|pine nut biscuit cake|
For my birthday this year I received a lovely book titled Cooking with Italian Grandmothers: Recipes and Stories from Tuscany to Sicily by Jessica Theroux. Since I was fortunate enough to have not just one, but two Italian Grandmothers, the title is endearing to me. But whether they were Italian, Jewish, Irish or Polish (etc..) most of us have fond memories of our Grandmother's cooking: the nostalgia that old family recipes have and how they survive with each generation is priceless.
The author, Theroux, traveled throughout
for over a year and spent weeks with each of these fascinating Grandmothers, cooking in their kitchens, learning their secrets and creating with them their culinary specialties. Each chapter focuses on one woman, the food she is "famous" for and the Italian region in which she lives. Most of the women have lived in the same town and a few the same house all their life. Some are farmers and one Grandma even grows and raises all the food she and her family needs save for salt, sugar and coffee. She even makes her own soap from "last year's olive oil." Italy
The photos in the book are beautiful and the stories of the women and the land they love are heartwarming. The theme that carries through the book is that the food they prepare, from local ingredients, and share with those they love does so much more than fill a hungry stomach. It heals, nourishes and provides pleasure and of course conversation.

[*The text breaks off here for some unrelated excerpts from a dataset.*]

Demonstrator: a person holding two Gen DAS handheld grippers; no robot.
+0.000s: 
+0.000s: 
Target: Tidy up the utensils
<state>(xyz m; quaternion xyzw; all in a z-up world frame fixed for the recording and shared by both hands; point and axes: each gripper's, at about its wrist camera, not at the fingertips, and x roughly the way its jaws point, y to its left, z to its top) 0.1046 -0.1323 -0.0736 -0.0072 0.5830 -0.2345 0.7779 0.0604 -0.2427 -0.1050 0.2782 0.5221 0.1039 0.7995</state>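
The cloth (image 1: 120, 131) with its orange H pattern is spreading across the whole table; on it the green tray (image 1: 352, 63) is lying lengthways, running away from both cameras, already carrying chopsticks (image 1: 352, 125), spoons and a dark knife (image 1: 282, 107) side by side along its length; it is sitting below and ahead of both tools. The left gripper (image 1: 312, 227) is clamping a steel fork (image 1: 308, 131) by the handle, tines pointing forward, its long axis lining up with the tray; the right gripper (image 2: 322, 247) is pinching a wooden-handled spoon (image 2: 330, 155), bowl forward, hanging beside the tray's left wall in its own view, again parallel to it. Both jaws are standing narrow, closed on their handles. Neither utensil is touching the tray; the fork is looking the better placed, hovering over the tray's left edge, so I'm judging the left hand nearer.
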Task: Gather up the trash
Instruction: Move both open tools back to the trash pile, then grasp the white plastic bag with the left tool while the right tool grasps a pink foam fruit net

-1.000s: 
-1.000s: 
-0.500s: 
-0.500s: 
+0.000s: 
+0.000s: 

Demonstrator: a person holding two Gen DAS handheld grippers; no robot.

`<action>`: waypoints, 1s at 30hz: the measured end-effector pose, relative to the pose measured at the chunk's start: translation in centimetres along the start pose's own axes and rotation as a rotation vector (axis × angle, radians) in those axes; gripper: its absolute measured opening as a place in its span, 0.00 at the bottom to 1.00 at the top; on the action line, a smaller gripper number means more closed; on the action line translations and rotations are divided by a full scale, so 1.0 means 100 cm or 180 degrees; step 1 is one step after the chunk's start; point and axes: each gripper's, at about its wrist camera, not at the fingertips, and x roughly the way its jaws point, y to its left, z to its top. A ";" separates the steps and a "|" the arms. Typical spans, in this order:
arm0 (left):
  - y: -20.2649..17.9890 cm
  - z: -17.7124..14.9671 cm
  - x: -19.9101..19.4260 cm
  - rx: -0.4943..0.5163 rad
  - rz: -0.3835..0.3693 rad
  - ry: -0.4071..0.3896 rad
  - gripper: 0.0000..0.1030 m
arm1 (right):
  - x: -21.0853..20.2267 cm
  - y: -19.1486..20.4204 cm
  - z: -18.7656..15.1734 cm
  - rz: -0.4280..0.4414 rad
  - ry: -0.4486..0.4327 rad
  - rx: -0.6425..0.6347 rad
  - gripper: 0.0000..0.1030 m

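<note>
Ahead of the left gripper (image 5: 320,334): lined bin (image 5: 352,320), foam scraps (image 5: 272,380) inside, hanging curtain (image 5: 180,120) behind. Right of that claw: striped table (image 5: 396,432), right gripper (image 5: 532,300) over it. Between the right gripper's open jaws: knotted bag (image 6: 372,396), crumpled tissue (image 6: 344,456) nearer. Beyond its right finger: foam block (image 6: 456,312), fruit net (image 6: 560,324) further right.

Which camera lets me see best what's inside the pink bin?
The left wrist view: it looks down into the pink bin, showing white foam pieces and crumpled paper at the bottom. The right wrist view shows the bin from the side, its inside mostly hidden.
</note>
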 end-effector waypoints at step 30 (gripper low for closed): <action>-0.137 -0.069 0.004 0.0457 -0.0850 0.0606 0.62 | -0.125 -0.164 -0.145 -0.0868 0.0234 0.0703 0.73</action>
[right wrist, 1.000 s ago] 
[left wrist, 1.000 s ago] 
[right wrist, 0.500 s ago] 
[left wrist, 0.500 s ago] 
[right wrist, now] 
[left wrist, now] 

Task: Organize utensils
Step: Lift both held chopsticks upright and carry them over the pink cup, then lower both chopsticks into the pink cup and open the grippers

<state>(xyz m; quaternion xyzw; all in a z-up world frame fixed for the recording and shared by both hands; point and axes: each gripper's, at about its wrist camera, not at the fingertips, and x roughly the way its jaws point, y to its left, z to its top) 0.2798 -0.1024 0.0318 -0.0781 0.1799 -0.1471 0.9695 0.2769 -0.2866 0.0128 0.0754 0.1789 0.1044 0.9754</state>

One simple thing Theroux said that made all the difference in her cooking was, "Cooking with love. It's a very interesting concept. What I learned there was that...in the act of cooking, you're evoking the memory and thought of someone you love and transferring that to the food. It sounds very simple, but more than any technique I have ever learned it profoundly changes the food."
So far, I have only tried one recipe from this book, but I've made it a few times. It's the Pine Nut Biscuit Cake: it's more cookie-like than cake, easily made from simple ingredients and it's delicious. I love adding savory, fresh herbs to sweet concoctions, and this recipe does just that with the addition of fresh rosemary. One centenarian Grandmother made this, a favorite dessert from her long-ago childhood, for Theroux when she was feeling a bit homesick. How sweet.
I'm looking forward to trying more recipes from this wonderful book.
Pine Nut Biscuit Cake
1 stick (1/2 cup) butter, softened
1/3 cup sugar, plus 1 tablespoon
2 teaspoons grated lemon zest
1/2 teaspoon pure vanilla extract (this was my addition, not in original recipe)
1 teaspoon finely chopped fresh rosemary ( I used 1 Tablespoon)
1 egg, separated, 1 egg yolk
1/8 teaspoon salt
1 1/4 cup flour (I used 1 cup white flour and 1/4 cup whole-wheat pastry flour)
1/2 cup plus 2 Tablespoons pine nuts
1.) Heat oven to 350 degrees. Cream together the butter and 1/3 cup sugar in medium bowl; stir in lemon zest, rosemary, 2 egg yolks, vanilla and salt. Stir in flour and 1/2 cup pine nuts. (You many need to use your hands to form a workable dough.) Using your knuckles, press dough as evenly as possible into a buttered and floured 9-inch round cake pan. Cover tightly with plastic wrap; let dough rest 30 minutes at room temperature or up to 24 hours in refrigerator.
2.) Just before baking, brush with egg white, sprinkle dough with remaining 2 Tablespoons pine nuts and 1 Tablespoon sugar. Bake until the thin cake has turned a light nutty brown and pulls away from edges of the pan, about 40-45 minutes. Set aside to cool; slice into thin wedges. Enjoy!